Don Levy

A text written for the Don Levy exhibition Time Regained at SWG3 as part of Glasgow International 2016 – commissioned by curator Alexander Storey Gordon.

Music to my Eyes.

 

“The work has centered around the building of a complex VIDEO INSTRUMENT which can literally be played, just as can a musical instrument.”

                                                                                                                                                                              Don Levy (1979)[1]

 

If we want to understand Primal Force in this way, to hear it as an instrument without instruction or lessons from its luthier, then we need to try and work out for ourselves how Levy might have played it. What materials form its body? Where does it vibrate and how are these vibrations amplified? Which timbres resonate from it and what architecture has the acoustics to make it sing?

“Conceived and made simultaneously…created in real time with no rehearsals… true only to the feeling of the instant.”[2]

Despite working “to form another sense”[3], Primal Force creates the strange, conflicting experience of rendering[4] a whole whilst also making obvious its dual-modality.

A collection of ~25 shorter films and with no obvious delineation, it’s the improvised soundtrack, both musical and spoken, that orchestrates them.
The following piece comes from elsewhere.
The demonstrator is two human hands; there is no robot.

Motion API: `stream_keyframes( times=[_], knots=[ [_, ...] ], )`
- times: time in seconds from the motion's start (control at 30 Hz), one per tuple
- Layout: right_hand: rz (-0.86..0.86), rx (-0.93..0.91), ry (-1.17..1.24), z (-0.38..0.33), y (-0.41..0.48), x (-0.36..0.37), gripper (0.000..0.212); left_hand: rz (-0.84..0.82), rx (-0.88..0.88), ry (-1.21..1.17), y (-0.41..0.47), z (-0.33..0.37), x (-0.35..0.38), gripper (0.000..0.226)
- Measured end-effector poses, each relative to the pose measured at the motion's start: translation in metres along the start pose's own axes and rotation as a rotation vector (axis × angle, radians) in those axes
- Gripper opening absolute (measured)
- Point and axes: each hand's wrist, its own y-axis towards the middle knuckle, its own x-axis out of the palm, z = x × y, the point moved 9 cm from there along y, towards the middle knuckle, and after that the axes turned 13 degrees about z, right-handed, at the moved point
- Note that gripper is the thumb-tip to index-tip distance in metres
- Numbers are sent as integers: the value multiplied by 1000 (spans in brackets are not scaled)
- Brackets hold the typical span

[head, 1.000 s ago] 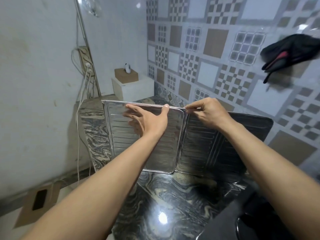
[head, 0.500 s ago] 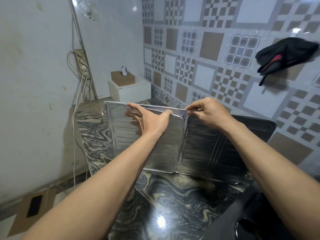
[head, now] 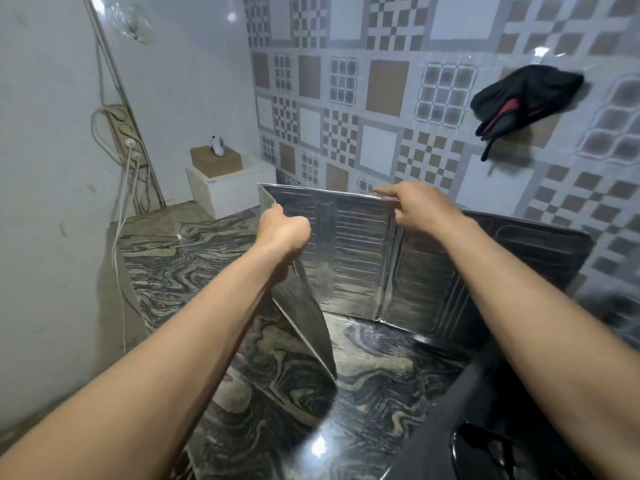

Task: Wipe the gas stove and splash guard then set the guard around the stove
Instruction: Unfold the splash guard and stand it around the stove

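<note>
**Holding the splash guard (head: 353, 251) upright on the desk (head: 381, 368)**

Grasping the top edge of the guard's left panel with the left grip (head: 284, 233), curled tight over the metal close to the far-left corner. Pinching the top edge farther right with the right grip (head: 419, 209), about at the fold between middle and right panels, with forefinger laid along the rim and thumb beneath.

Standing on its lower edge on the dark marbled desk, in three ribbed silver panels: left one angled out toward the near side, down to a corner on the desk; middle one facing the near side; right one darker, close along the tiled wall (head: 381, 81). Cannot tell whether touching that wall.

At the near right, partly out of view, just beside the right panel: the black gas stove (head: 502, 427).

Hanging on the tiled wall at far right, above the guard: a black cloth (head: 519, 98) with a red streak. In the far-left corner of the desk, well apart from the guard: a white box (head: 235, 192) with a brown box (head: 216, 161) on top. Fixed to the plain left wall: a power strip (head: 124, 133), with white cables trailing down toward the desk.
</note>
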Motion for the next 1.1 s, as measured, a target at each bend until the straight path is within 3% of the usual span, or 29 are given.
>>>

Ines Levy’s choreography however, is the pedal note that grounds the work. Her head and hands are the fundamental and their evolution and echoes the harmonics, asking us to consider which force is guiding the other? Is she moving to the music, or is it her movement that informs how we hear the music? Are these films different notes played on the same instrument? Or do they work together to make up the wood, gut and glue on which the soundtrack plays its tune?

It’s the constant progression of form and colour that feels closest to the absolute music Levy is striving for, though this visual music is challenged by the way the soundtrack starts and stops throughout. Like listening to two radios set to two different stations at once, for a time you relax into the rhythm of the dialogue between the two, only to be interrupted as the signal breaks, fades and spikes. It’s through these discords that we fully hear the harmony of the film, amplified through its absence.

Perpetually in motion, the imagery appears fixed in its repetition – a temporally static unfolding. A visual vectorised[5] by the soundtrack, with the sonic material dictating the temporal direction to the work.

However, the marathon amount of filmed material that plays out in Primal Force questions this dominance of the sound over the perceived chronology of the piece. Under the weight of the time it takes for the work to unfold, the distinct and fragmented soundtrack begins to coalesce, succumbing to a larger temporal (non)direction of the image.

 

If I was                                                                    to break this                  sentence

into                                                                                                                           smaller chunks of

meaning,

would you still read                                                                                       from

                          left

                                                                                                                                                                                     to

right?

 

 

Over time the left to right, the past to future becomes unimportant. Like a minimalist or moment form composition, the subjectivity of time becomes fore grounded. In this it is important to remember that the whole of Primal Force is an improvisation played by Levy. He is inventing through time, hearing reflections and echoes of meaning in the unfolding performance and repurposing them back into the work. The metre, harmony, volume and timbre ebb and flow and repeat. This is the hall in which the music is played.

Ultimately I’m not sure if what we have in front of us is a definitive recording of a performance, an exploration of the instruments mechanics, or a filtered echo of a music that only Levy could play. For me, the joy of this work comes from listening to its fluidity. It is at once a soloist, a chamber group and an orchestra, breathing in and out, embracing the conflicting vertical and horizontal relationships between the seen and heard, playing a familiar tune that sounds different each time you hear it.

 

[1] Alternative Projections: Experimental Film in Los Angeles 1945 – 1980. Available at: http://alternativeprojections.com/data/filmDetail.php?film=primalforcedonlevy1979#descrip (Accessed: 20 March 2016).

[2] FILMVID TEXT: Artist notes for screening. Primal Force shown through Environmental Communications, Nov 13th 1977.

[3] FILMVID TEXT: Artist notes for screening. Primal Force shown through Environmental Communications, Nov 13th 1977.

[4] Chion, M., Gorbman, C. and Delogu, J.C. (2009) Film, a sound art. New York: Columbia University Press.

[5] Chion, M., Gorbman, C. and Delogu, J.C. (2009) Film, a sound art. New York: Columbia University Press.